__Problem__:
Your copy should hold the lines below from the first through the one that contains "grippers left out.", each retyped exactly, and no pictures.
(Information provided)
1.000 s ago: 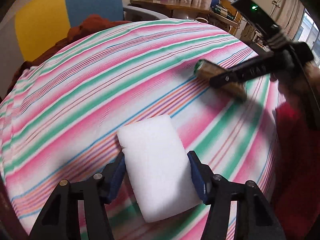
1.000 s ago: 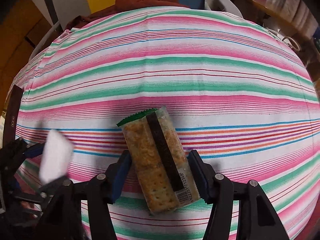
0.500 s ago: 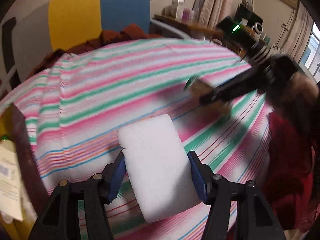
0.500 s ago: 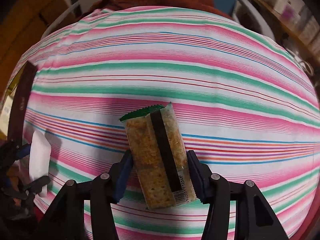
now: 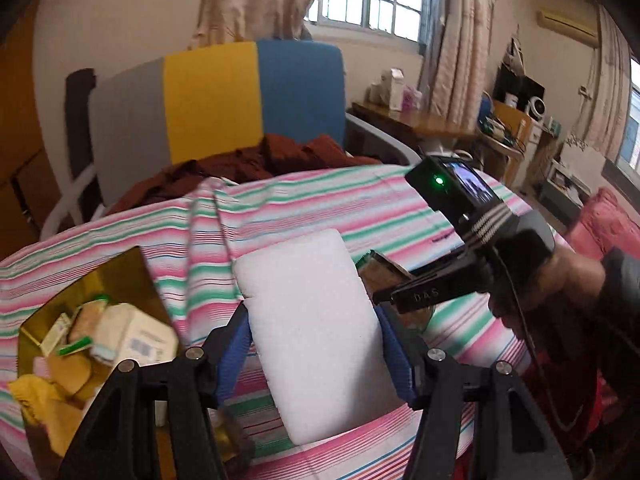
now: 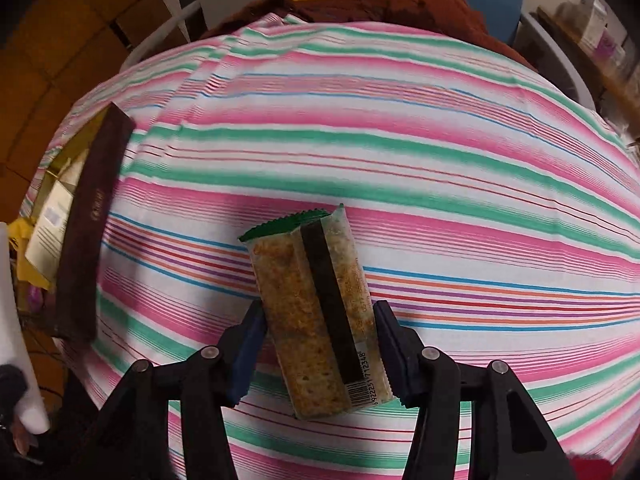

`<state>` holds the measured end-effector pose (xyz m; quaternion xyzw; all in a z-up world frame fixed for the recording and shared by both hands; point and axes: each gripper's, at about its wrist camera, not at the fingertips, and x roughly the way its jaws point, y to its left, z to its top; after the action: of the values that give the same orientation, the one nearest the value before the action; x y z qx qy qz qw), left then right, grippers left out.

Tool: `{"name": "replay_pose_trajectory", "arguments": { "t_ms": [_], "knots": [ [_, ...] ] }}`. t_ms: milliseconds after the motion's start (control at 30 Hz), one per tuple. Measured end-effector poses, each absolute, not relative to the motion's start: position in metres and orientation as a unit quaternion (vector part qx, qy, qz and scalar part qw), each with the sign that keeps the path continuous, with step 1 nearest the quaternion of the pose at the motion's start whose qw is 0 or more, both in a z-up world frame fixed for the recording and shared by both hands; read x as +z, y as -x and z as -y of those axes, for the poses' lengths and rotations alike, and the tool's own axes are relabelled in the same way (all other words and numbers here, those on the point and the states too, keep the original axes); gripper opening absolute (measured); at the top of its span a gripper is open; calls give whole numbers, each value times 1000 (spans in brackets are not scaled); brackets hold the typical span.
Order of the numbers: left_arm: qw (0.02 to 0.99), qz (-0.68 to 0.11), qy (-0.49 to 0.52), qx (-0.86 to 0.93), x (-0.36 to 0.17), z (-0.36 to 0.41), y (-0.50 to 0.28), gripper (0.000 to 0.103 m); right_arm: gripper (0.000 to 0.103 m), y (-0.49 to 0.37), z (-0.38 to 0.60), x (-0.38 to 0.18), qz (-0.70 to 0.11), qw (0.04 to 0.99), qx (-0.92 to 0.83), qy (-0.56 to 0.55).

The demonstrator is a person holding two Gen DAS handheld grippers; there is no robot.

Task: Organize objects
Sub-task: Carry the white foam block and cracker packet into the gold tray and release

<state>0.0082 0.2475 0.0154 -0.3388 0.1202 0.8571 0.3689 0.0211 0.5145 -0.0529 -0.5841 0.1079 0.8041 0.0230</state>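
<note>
The left tool point(image 5: 314, 338) is clamped on a white sponge point(image 5: 316, 328), held above the striped surface point(image 6: 400, 152) near the box point(image 5: 120, 276). The right tool point(image 6: 318, 344) grips a cracker pack point(image 6: 316, 320) with barcode digits "6922251712348"; "DAS" marks its arm.

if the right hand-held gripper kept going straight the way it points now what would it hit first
Most likely the striped tablecloth: the right hand-held gripper, shut on the cracker pack, points across bare cloth. The dark box sits well off to the left. Depth is unclear.
</note>
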Motion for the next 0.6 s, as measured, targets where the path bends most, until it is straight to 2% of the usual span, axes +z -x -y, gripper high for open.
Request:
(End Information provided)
__Completed task__:
1.000 s ago: 
1.000 s ago: 
0.500 s ago: 
0.500 s ago: 
now: 
now: 

`<state>` holds the measured end-effector pose (xyz m; quaternion xyzw; all in a z-up world frame fixed for the recording and shared by both hands; point and axes: each gripper's, at about its wrist camera, not at the fingertips, and x roughly the way its jaws point, y to its left, z to its top; after the action: of the values that give the same orientation, the one nearest the value before the action; x y z qx qy qz qw), left then right, grippers left out.

With that, the answer is finished.